### Task prompt
Give again, exactly as written, each line of the material below starting at the line that contains "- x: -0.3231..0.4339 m" and ending at the line that contains "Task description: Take". Both ends count, and no other line does.
[Data provided Boundary: Start]
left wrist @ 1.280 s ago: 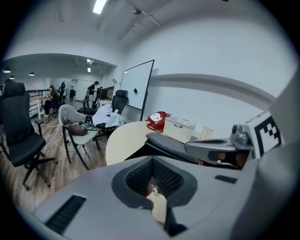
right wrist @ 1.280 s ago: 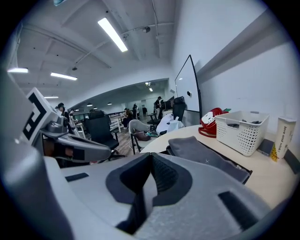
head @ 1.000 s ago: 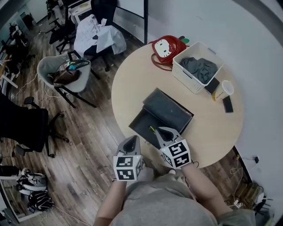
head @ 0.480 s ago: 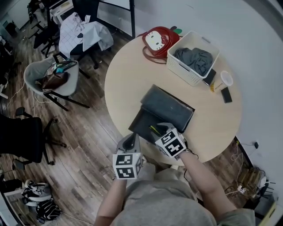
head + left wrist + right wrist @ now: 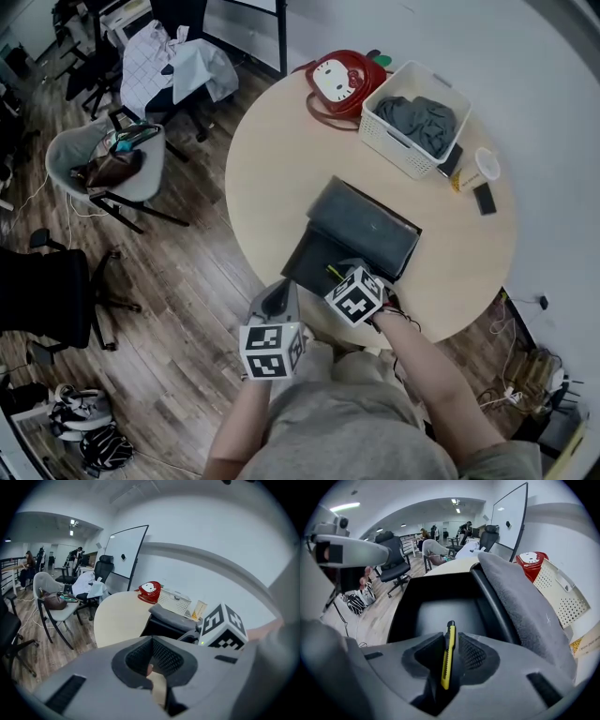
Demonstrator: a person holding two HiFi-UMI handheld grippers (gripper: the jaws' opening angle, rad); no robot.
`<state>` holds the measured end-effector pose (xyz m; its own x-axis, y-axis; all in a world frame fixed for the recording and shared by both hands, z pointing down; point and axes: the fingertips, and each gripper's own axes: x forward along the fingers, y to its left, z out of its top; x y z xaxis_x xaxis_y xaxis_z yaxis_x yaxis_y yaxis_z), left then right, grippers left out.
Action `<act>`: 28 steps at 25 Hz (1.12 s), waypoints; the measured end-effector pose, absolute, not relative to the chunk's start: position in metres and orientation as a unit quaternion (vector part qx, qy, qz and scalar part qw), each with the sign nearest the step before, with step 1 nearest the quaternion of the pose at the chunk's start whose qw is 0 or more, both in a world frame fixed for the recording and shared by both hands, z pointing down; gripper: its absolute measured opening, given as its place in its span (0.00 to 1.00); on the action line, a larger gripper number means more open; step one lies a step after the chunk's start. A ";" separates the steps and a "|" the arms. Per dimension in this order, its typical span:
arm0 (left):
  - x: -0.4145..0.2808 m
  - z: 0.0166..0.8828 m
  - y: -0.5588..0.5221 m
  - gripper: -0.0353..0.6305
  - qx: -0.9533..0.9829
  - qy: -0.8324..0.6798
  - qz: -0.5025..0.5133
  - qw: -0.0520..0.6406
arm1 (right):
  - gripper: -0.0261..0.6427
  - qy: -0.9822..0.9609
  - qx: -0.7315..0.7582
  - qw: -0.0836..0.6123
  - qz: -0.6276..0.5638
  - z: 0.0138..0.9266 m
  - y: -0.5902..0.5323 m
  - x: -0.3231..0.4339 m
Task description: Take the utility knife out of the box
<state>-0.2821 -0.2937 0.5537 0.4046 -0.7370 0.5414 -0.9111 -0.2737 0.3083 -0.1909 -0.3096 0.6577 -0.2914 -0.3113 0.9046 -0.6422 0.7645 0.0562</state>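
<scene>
I have 2 grippers near the black box (image 5: 302, 255), which stands open on the round table (image 5: 272, 159). Its lid (image 5: 367, 223) leans back on the far side.

The right gripper (image 5: 450, 635) points steeply down into the box. In its own view the yellow knife (image 5: 448, 658) stands on edge between the 2 pads, with its black tip toward the box floor. The jaws are wide and are closing at this moment. The knife is close to the left pad, and I see a dark gap between it and the right pad, so the pads do not press it. The knife is inside the box.

The left gripper (image 5: 152, 657) is at the near edge of the table, just beside the near left corner of the box. Its pads meet at the tips, and I see nothing held between them. Its view shows the marker cube of the right gripper close on the right side.

On the far part of the table are a red bag (image 5: 342, 80) and a white basket (image 5: 389, 141) with grey cloth (image 5: 422, 120) in it.
</scene>
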 end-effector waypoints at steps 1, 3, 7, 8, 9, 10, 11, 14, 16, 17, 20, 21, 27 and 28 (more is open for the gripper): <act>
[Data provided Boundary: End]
### Solution to this problem
  - x: -0.3231..0.4339 m
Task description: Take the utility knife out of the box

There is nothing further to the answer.